#### [Exercise description]
Of the records that follow, copy only the lines from the line containing "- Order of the" to the line containing "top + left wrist", both included, exactly as written.

#### [Provided information]
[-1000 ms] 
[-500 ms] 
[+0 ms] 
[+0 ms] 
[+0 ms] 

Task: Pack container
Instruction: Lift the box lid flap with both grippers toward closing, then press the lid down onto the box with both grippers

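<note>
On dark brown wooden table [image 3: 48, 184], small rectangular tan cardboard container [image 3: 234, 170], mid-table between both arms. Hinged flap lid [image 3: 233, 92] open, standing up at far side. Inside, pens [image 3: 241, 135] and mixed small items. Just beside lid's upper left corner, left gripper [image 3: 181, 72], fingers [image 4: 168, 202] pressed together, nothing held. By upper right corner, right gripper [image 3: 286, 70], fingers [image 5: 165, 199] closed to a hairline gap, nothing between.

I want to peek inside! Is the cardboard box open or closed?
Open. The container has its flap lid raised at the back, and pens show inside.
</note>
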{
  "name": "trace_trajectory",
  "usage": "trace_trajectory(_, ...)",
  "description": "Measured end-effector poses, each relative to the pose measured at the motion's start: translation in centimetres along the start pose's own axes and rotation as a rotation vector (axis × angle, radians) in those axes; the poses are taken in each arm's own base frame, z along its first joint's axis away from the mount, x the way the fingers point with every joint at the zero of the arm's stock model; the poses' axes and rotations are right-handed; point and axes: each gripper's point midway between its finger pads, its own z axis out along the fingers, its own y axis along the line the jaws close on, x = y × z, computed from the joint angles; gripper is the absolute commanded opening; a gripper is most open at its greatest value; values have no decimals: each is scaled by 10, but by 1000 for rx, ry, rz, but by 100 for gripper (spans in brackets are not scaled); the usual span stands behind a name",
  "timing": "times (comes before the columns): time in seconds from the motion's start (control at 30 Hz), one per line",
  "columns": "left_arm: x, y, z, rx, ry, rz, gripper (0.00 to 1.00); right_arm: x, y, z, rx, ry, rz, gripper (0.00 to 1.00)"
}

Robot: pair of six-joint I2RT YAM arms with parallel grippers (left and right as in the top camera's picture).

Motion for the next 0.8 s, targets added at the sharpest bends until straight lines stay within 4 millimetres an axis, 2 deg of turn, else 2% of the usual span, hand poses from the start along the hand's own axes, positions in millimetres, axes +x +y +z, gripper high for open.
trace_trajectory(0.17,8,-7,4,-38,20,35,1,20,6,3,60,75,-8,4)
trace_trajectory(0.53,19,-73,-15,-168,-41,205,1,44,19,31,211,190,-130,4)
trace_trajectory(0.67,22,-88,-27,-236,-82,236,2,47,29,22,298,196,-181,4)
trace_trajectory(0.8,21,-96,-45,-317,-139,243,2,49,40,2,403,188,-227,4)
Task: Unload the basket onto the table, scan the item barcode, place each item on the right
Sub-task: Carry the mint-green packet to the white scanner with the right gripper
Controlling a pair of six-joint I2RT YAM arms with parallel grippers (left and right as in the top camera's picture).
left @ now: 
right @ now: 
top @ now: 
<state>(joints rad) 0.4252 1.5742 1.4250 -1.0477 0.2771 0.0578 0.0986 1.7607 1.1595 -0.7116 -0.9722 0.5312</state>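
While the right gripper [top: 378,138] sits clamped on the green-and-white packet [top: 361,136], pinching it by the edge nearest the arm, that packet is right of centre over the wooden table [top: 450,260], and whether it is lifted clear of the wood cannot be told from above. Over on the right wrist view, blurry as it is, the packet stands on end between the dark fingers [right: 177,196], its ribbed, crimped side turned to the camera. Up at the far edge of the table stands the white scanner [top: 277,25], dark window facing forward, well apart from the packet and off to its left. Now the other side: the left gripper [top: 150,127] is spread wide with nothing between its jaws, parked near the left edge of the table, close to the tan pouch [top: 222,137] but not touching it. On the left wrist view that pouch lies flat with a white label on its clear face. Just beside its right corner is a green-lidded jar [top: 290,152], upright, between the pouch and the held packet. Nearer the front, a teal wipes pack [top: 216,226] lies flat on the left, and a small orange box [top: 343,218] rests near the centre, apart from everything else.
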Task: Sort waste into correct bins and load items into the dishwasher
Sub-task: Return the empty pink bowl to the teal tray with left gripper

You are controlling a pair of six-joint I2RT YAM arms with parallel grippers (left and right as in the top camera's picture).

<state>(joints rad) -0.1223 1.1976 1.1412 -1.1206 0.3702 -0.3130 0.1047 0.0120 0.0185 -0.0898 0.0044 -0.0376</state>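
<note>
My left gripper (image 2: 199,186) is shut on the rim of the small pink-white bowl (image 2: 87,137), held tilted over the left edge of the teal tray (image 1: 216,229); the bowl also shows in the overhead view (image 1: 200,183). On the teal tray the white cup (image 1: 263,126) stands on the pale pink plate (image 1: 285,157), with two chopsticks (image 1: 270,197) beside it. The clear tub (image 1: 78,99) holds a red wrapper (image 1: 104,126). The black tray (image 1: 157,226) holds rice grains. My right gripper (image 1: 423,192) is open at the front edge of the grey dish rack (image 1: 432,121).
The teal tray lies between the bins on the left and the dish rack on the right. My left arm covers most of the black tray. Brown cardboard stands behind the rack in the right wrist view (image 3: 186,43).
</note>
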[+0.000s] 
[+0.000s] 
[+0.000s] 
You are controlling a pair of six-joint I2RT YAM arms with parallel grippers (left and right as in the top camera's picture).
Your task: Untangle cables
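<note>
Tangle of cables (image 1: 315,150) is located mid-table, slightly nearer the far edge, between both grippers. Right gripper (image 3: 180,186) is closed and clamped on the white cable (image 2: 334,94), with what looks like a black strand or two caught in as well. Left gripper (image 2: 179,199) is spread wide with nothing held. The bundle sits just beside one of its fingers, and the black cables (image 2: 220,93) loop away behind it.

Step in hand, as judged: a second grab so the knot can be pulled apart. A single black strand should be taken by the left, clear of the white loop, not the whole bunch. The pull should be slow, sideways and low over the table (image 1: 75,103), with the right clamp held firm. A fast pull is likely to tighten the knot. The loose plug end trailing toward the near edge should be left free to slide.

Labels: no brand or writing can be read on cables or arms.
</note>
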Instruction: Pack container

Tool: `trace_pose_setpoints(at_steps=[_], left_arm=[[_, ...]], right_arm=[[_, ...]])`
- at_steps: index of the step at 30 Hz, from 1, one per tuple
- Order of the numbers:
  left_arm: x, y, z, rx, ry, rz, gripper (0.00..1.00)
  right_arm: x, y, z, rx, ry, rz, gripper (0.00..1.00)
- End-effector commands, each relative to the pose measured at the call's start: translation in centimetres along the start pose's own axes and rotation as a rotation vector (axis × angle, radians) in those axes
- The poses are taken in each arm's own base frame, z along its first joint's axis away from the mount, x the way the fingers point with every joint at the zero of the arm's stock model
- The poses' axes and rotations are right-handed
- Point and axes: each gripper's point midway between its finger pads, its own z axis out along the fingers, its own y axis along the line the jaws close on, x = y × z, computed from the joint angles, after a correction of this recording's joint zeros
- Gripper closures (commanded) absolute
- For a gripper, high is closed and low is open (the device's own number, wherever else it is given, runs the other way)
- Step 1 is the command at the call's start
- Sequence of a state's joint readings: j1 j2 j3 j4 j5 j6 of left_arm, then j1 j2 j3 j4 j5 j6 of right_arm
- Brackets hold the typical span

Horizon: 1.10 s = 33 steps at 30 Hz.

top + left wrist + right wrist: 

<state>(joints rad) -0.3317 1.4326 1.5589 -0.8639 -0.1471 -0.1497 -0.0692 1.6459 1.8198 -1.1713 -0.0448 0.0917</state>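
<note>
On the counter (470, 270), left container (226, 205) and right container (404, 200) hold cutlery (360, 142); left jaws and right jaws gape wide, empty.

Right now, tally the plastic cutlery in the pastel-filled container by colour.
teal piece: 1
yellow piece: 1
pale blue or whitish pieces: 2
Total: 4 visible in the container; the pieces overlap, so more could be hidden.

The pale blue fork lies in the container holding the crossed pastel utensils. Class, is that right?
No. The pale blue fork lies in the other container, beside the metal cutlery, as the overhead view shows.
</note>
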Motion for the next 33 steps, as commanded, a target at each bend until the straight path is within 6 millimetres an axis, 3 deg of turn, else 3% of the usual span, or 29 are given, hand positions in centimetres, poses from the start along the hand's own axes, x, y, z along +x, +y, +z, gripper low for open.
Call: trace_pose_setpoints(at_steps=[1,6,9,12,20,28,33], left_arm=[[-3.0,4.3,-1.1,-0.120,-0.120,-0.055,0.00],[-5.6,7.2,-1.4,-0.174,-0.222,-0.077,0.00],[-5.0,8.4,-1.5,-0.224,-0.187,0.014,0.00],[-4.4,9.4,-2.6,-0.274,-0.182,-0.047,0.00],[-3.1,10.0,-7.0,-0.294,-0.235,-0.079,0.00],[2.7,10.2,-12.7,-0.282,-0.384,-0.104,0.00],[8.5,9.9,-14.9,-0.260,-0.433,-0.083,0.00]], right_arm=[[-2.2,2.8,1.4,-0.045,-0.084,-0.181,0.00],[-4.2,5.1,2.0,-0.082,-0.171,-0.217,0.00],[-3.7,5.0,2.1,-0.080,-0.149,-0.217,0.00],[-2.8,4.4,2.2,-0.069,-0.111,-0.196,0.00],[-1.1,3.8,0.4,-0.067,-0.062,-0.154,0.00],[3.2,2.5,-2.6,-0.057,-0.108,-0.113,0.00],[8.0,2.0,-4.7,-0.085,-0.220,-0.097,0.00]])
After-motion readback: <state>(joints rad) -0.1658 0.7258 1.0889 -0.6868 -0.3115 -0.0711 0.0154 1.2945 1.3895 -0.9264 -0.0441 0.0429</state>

#### [Your response]
- Order of the numbers:
  left_arm: x, y, z, rx, ry, rz, gripper (0.00..1.00)
  right_arm: x, y, z, rx, ry, rz, gripper (0.00..1.00)
- End-effector commands, each relative to the pose measured at the call's start: translation in centimetres along the start pose's own axes and rotation as a rotation vector (axis × angle, radians) in those axes
- The poses are taken in each arm's own base frame, z along its first joint's axis away from the mount, x the way the fingers point with every joint at the zero of the arm's stock model
- The poses' axes and rotations are right-handed
- Point and axes: each gripper's point midway between its finger pads, its own z axis out along the fingers, its own y axis along the line the jaws close on, x = y × z, computed from the joint angles, after a correction of this recording's joint zeros
- Gripper closures (commanded) absolute
- For a gripper, high is closed and low is open (the device's own number, wherever else it is given, runs the other way)
- Step 1 is the command at the call's start
- Sequence of a state's joint readings: j1 j2 j3 j4 j5 j6 of left_arm, then j1 j2 j3 j4 j5 j6 of right_arm
- Brackets hold the typical span

Horizon: 1.10 s = 33 steps at 30 Hz.

top + left wrist + right wrist: 

That completes the answer to the exercise.